Transcribe the full listing below, word for word, without pictures.

......

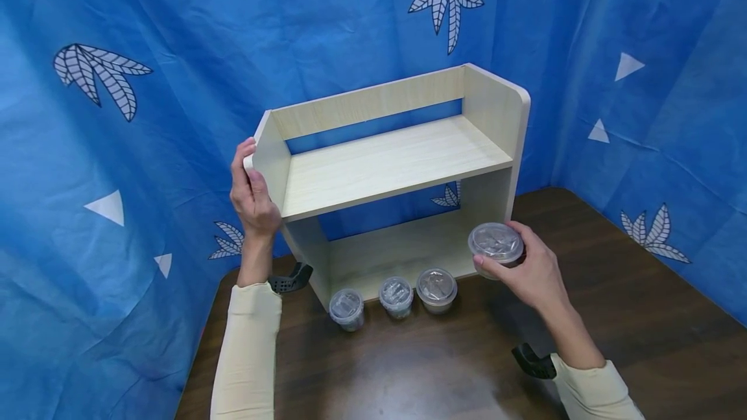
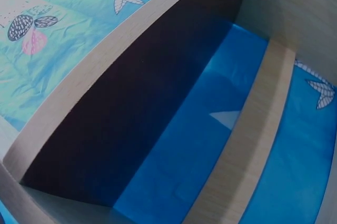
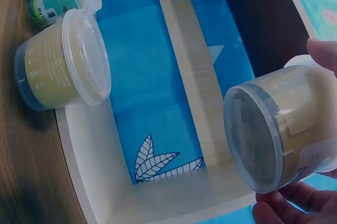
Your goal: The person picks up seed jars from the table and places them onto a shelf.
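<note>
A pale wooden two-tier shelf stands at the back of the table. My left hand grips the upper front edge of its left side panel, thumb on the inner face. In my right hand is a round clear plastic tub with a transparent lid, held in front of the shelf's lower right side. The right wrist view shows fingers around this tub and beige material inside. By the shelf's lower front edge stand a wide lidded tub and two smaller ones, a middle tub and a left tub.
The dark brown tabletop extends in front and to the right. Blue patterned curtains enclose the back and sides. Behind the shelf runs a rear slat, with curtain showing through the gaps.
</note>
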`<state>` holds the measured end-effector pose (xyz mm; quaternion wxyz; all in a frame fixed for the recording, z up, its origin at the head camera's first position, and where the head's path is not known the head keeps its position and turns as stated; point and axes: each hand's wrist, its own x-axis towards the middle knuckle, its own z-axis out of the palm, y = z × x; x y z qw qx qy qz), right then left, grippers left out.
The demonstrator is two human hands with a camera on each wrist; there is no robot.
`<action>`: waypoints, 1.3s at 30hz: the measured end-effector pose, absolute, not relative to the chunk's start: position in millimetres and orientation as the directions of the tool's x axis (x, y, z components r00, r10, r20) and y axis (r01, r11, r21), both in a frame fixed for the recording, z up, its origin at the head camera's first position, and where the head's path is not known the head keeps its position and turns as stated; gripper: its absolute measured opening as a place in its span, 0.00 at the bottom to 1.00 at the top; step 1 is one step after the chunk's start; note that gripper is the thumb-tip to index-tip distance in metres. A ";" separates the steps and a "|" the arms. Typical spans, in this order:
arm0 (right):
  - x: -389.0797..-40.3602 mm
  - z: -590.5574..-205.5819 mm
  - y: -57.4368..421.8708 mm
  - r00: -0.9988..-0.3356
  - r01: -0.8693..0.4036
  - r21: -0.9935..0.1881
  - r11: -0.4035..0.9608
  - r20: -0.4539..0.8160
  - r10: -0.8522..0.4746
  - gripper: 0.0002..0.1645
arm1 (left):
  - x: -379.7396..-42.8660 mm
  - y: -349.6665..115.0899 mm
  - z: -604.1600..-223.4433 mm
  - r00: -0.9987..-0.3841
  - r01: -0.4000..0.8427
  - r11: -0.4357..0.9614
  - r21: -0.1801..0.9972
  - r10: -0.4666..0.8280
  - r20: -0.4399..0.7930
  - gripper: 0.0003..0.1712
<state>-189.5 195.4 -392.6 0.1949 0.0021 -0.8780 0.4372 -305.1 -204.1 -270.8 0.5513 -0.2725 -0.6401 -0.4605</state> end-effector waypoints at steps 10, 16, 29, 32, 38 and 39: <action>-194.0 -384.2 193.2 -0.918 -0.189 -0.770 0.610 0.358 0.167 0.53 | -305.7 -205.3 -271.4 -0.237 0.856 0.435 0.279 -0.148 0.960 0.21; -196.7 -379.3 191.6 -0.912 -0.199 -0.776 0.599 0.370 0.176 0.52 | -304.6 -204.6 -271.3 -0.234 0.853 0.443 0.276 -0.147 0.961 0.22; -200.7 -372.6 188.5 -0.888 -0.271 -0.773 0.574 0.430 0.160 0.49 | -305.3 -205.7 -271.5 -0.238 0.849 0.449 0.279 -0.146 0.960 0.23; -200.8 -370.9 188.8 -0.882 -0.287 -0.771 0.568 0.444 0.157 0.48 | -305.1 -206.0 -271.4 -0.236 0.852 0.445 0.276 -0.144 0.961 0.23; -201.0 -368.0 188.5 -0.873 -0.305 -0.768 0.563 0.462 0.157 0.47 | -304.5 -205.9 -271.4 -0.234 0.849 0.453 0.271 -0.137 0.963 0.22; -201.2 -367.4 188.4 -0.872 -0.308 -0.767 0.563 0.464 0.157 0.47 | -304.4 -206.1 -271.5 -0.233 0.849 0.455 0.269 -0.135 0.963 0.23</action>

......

→ **EXERCISE SOLUTION**
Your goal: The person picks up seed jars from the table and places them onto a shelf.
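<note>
A pale wooden two-tier shelf stands at the back of the table. My left hand grips the upper front edge of its left side panel, thumb on the inner face. In my right hand is a round clear plastic tub with a transparent lid, held in front of the shelf's lower right side. The right wrist view shows fingers around this tub and beige material inside. By the shelf's lower front edge stand a wide lidded tub and two smaller ones, a middle tub and a left tub.
The dark brown tabletop extends in front and to the right. Blue patterned curtains enclose the back and sides. Behind the shelf runs a rear slat, with curtain showing through the gaps.
</note>
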`<state>` holds the measured end-effector pose (xyz mm; quaternion wxyz; all in a frame fixed for the recording, z up, its origin at the head camera's first position, and where the head's path is not known the head keeps its position and turns as stated; point and axes: each hand's wrist, its own x-axis towards the middle knuckle, its own z-axis out of the palm, y = z × x; x y z qw qx qy qz), right then left, grippers left out.
The demonstrator is two human hands with a camera on each wrist; there is no robot.
`<action>`: waypoints, 1.3s at 30hz: the measured end-effector pose, absolute, not relative to the chunk's start: position in millimetres and orientation as the directions of the tool's x axis (x, y, z components r00, r10, r20) and y axis (r01, r11, r21), both in a frame fixed for the recording, z up, its origin at the head camera's first position, and where the head's path is not known the head keeps its position and turns as stated; gripper: its absolute measured opening as a place in its span, 0.00 at the bottom to 1.00 at the top; step 1 is one step after the chunk's start; note that gripper is the thumb-tip to index-tip distance in metres. A ";" separates the steps and a "|" the arms. Typical spans, in this order:
arm0 (right):
  - x: -389.0797..-40.3602 mm
  - z: -590.5574..-205.5819 mm
  - y: -57.4368..421.8708 mm
  - r00: -0.9988..-0.3356
  - r01: -0.8693..0.4036
  - r21: -0.9935..0.1881
  - r11: -0.4035..0.9608
  - r20: -0.4539..0.8160
  - r10: -0.8522..0.4746
  - gripper: 0.0002..0.1645
arm1 (left):
  - x: -379.7396..-42.8660 mm
  - y: -349.6665..115.0899 mm
  - z: -604.1600..-223.4433 mm
  - r00: -0.9987..-0.3841
  - r01: -0.4000..0.8427
  - r11: -0.4357..0.9614
  - r21: -0.1801..0.9972
  - r10: -0.4666..0.8280
  - r20: -0.4399..0.7930
  - gripper: 0.0003..0.1712
<state>-189.5 195.4 -392.6 0.1949 0.0021 -0.8780 0.4372 -305.1 -204.1 -270.8 0.5513 -0.2725 -0.6401 -0.4605</state> end-effector waypoints at steps 10, 16, 29, 32, 38 and 39: <action>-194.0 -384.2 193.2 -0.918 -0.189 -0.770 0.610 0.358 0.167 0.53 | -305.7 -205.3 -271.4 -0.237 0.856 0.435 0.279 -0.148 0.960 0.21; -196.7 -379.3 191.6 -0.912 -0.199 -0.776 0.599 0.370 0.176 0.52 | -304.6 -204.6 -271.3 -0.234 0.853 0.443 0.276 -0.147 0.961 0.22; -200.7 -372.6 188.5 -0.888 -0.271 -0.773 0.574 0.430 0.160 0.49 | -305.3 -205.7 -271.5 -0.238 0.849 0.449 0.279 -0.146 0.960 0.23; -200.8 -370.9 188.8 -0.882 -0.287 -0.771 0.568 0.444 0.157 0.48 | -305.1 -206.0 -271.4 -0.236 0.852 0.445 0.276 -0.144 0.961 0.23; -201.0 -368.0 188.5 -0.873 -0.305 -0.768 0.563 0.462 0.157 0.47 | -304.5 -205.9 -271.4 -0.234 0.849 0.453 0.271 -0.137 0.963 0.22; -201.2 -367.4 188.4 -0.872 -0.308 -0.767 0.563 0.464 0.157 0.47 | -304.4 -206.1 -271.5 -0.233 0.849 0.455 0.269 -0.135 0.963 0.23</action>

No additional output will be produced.